Segundo a reportagem desta terça-feira há relações com nomes e telefones de funcionários, orçamentos, correspondências com detalhes da venda de aviões militares do modelo A-29 Super Tucano e até informações prosaicas, como a lista dos que pagaram R$ 37,92 para participar do “churras dos parças”.

Os documentos foram vazados na chamada deep web, uma parte da internet que fica oculta, não indexada em sites de busca, como o do Google.

Em 30 de novembro, a Embraer divulgou ao mercado que fora alvo de um ataque cibernético, no dia 25 daquele mês, e ele teria resultado na divulgação de dados “supostamente atribuídos à companhia”.

O vazamento foi provocado por um grupo que faz ataques do tipo ransomware, uma espécie de sequestro digital, em que se exige pagamento para a liberação de sistemas ou para evitar o vazamento dos dados. A empresa não teria pago a quantia solicitada, por isso os dados foram publicados.

No comunicado, a empresa detalha que o ataque “indisponibilizou o acesso a apenas um único ambiente de arquivos da companhia”, em outras palavras, os hackers teriam encontrado, sequestrado e bloqueado o acesso àqueles dados.

São quatro grandes pastas com mais de 200 documentos. A pasta com o título “Pessoas” traz várias tabelas em Excel com dados de funcionários, como nome, CPF, telefone e data de aniversário (dia e mês de nascimento).

A Folha pesquisou a relação na rede social profissional LinkedIn e identificou que várias delas apresentam a Embraer em seus currículos.

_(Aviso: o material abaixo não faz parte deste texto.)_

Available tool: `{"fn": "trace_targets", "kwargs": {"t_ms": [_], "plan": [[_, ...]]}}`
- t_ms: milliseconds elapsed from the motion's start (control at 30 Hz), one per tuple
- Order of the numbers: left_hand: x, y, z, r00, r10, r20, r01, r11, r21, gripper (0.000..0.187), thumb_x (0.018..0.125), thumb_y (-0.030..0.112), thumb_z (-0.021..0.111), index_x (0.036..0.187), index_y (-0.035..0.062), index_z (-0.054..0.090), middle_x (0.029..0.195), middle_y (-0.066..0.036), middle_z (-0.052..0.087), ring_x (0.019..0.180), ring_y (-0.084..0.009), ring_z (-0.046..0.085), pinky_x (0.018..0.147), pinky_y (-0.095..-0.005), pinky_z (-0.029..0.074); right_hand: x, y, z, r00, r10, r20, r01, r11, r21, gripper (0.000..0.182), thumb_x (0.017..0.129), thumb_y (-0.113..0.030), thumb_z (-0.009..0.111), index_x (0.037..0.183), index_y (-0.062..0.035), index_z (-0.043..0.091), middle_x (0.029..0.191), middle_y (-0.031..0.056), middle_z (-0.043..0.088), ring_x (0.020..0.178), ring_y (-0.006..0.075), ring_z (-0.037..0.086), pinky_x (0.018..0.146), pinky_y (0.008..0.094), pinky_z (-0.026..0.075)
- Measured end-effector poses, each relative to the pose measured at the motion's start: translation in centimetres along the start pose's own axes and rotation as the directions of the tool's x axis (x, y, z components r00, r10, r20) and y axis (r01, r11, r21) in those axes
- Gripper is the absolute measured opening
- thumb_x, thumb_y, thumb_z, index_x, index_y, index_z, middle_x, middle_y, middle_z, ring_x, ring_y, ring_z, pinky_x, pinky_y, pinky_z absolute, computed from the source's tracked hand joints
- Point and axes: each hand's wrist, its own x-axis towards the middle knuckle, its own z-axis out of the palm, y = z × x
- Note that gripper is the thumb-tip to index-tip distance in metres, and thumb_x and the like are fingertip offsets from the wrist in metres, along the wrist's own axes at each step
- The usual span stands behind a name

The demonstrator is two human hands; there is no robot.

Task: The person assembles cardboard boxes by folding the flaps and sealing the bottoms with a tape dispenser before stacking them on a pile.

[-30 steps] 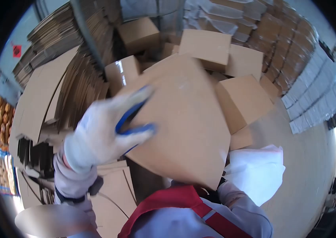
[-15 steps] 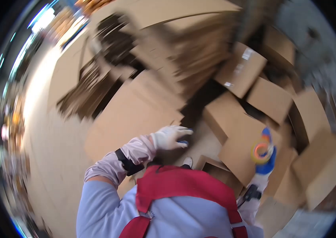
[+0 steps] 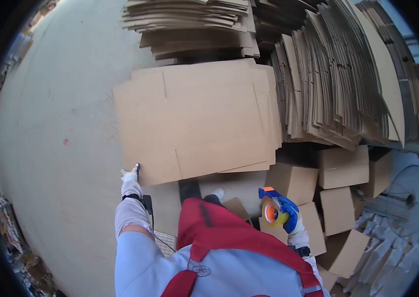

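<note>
One pile of flat cardboard sheets lies near the centre, towards 12 o'clock, its layers too overlapped to count. One row of upright folded cartons stands at 2 o'clock, one flat stack of cardboard at 12. At least six boxes crowd 4 o'clock. One tape dispenser, also at 4, sits gripped in the right hand, fingers wrapped round it. Between 8 and 9, the left hand meets the pile's near corner; how far its fingers open I cannot tell.
</note>
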Motion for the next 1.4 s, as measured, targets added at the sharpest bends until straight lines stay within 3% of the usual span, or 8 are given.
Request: {"fn": "trace_targets", "kwargs": {"t_ms": [233, 500, 667, 833, 933, 1033, 1100, 1400], "plan": [[-0.8, -9.1, 7.1, 0.973, 0.086, 0.214, -0.016, 0.951, -0.310, 0.103, 0.068, 0.050, 0.082, 0.146, 0.0074, 0.029, 0.128, -0.022, 0.054, 0.110, -0.0374, 0.059, 0.085, -0.0527, 0.052, 4.8, 0.9, 1.8, 0.877, -0.372, 0.305, 0.477, 0.748, -0.462, 0.028, 0.087, -0.003, 0.056, 0.114, -0.0010, 0.062, 0.117, 0.0168, 0.064, 0.107, 0.0312, 0.062, 0.093, 0.0376, 0.049], [-27.2, -6.4, -6.7, 0.377, 0.488, 0.788, 0.051, 0.838, -0.543, 0.048, 0.094, 0.039, 0.060, 0.125, 0.0041, 0.052, 0.090, -0.011, 0.068, 0.065, -0.0203, 0.068, 0.049, -0.0326, 0.055, 7.5, 1.7, 11.3, 0.827, 0.379, 0.415, -0.532, 0.768, 0.357, 0.050, 0.101, -0.045, 0.041, 0.115, -0.0021, 0.062, 0.102, 0.0068, 0.068, 0.093, 0.0152, 0.064, 0.084, 0.0269, 0.049], [-39.1, -5.4, -3.4, 0.265, 0.558, 0.787, 0.284, 0.734, -0.616, 0.042, 0.095, 0.034, 0.058, 0.127, 0.0072, 0.050, 0.107, -0.008, 0.065, 0.090, -0.0197, 0.066, 0.069, -0.0338, 0.056, 7.3, -3.6, 11.9, 0.976, 0.028, 0.216, -0.190, 0.595, 0.781, 0.055, 0.103, -0.046, 0.031, 0.125, -0.0022, 0.056, 0.116, 0.0071, 0.064, 0.098, 0.0164, 0.064, 0.086, 0.0286, 0.049], [-42.7, -4.5, 0.4, -0.219, 0.468, 0.856, 0.479, 0.816, -0.323, 0.048, 0.097, 0.039, 0.053, 0.127, 0.0021, 0.050, 0.114, -0.010, 0.066, 0.094, -0.0229, 0.066, 0.080, -0.0355, 0.055, 7.3, -9.5, 8.0, 0.934, -0.348, -0.075, 0.333, 0.929, -0.163, 0.038, 0.091, -0.036, 0.062, 0.110, -0.0030, 0.064, 0.100, 0.0156, 0.070, 0.094, 0.0316, 0.065, 0.081, 0.0374, 0.049], [-44.9, -1.2, -2.1, -0.092, 0.268, 0.959, -0.129, 0.952, -0.279, 0.045, 0.098, 0.043, 0.051, 0.117, 0.0022, 0.057, 0.098, -0.015, 0.069, 0.078, -0.0241, 0.067, 0.073, -0.0374, 0.056, 7.2, -13.2, 4.9, 0.962, -0.265, -0.061, 0.261, 0.963, -0.067, 0.035, 0.085, -0.029, 0.068, 0.105, -0.0013, 0.065, 0.093, 0.0185, 0.069, 0.087, 0.0330, 0.067, 0.076, 0.0373, 0.050], [-45.4, 1.4, -5.3, -0.289, 0.613, 0.735, -0.870, 0.153, -0.469, 0.028, 0.093, 0.025, 0.062, 0.109, 0.0019, 0.065, 0.093, -0.008, 0.071, 0.081, -0.0164, 0.066, 0.076, -0.0317, 0.054, 7.3, -15.3, 0.1, 0.942, -0.334, -0.022, 0.333, 0.933, 0.136, 0.034, 0.084, -0.029, 0.068, 0.104, -0.0018, 0.066, 0.091, 0.0185, 0.069, 0.084, 0.0290, 0.068, 0.073, 0.0342, 0.050], [-50.2, 5.0, -12.0, -0.115, 0.654, 0.748, -0.876, 0.288, -0.386, 0.029, 0.088, 0.015, 0.067, 0.115, 0.0035, 0.065, 0.096, -0.007, 0.072, 0.087, -0.0129, 0.065, 0.080, -0.0291, 0.052, 5.3, -19.1, -3.7, 0.945, -0.325, 0.043, 0.328, 0.938, -0.108, 0.035, 0.084, -0.032, 0.067, 0.103, -0.0033, 0.066, 0.091, 0.0193, 0.068, 0.082, 0.0306, 0.067, 0.072, 0.0364, 0.050], [-54.6, 19.4, -13.8, -0.782, 0.595, 0.185, -0.525, -0.790, 0.317, 0.070, 0.067, -0.003, 0.063, 0.134, 0.0127, 0.053, 0.141, -0.014, 0.047, 0.136, -0.0336, 0.039, 0.114, -0.0535, 0.024, -1.5, -25.8, 2.0, 0.836, -0.428, 0.343, 0.509, 0.372, -0.776, 0.051, 0.079, -0.049, 0.065, 0.112, -0.0094, 0.064, 0.098, 0.0196, 0.064, 0.094, 0.0358, 0.063, 0.084, 0.0421, 0.049]]}}
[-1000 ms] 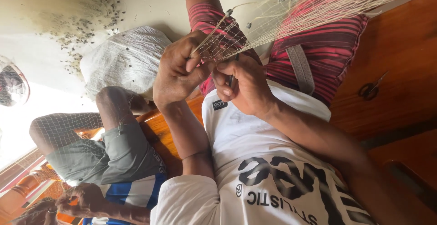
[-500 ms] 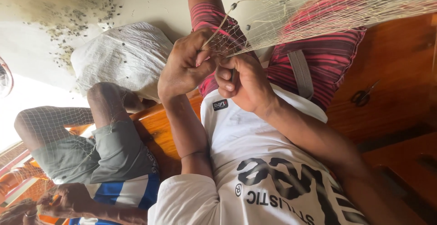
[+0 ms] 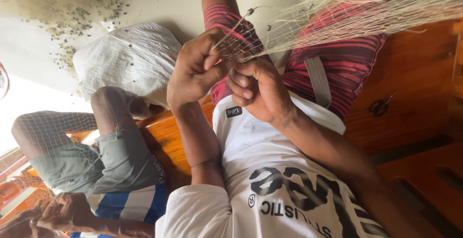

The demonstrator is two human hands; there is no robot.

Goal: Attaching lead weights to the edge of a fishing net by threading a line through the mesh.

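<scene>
A person in a white printed T-shirt point(image 3: 270, 170) and red striped shorts point(image 3: 347, 59) sat on a wooden bench point(image 3: 415, 103), seen from a head camera looking down. Both hands met in front of the chest. The left hand point(image 3: 197, 69) was curled closed, its fingers pinching strands of a pale fishing net point(image 3: 366, 11). The right hand point(image 3: 258, 91) touched it, fingers bent in tightly around the same bunch of mesh. From the hands the net stretched away across the shorts toward the upper right. A pair of scissors point(image 3: 382, 105) lay on the bench, well apart. Beside the person, a co-worker in grey shorts point(image 3: 96, 165) sat near a white sack point(image 3: 128, 59), with more net over one leg.
</scene>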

O vazamento desse tipo de dado pode ser acessado por terceiros e comercializado ilegalmente na internet. Criminosos também podem usá-los como engenharia social, para extorquir as pessoas ou chantageá-las.

Em uma das pastas há 22 PDFs detalhando o “Nigeria Program”. Outra pasta traz, por exemolo, subcontratos de cadeia de suprimentos e uma chamada “Alinhamento BARCO”. Há também fotos com imagens do interior de uma cabine de avião.

O “programa Nigéria” é um acordo comercial com o país africano envolvendo a venda do A-29 Super Tucano.

O site da empresa informa que o A-29 Super Tucano já foi selecionados por 15 forças aéreas no todo mundo. A FAB (Força Aérea Brasileira) utiliza o modelo, que é o seu principal caça de ataque leve.

Há troca de cartas em inglês com fornecedores ligados ao avião militar e regulamentos exigindo confidencialidade entre diferentes empresas.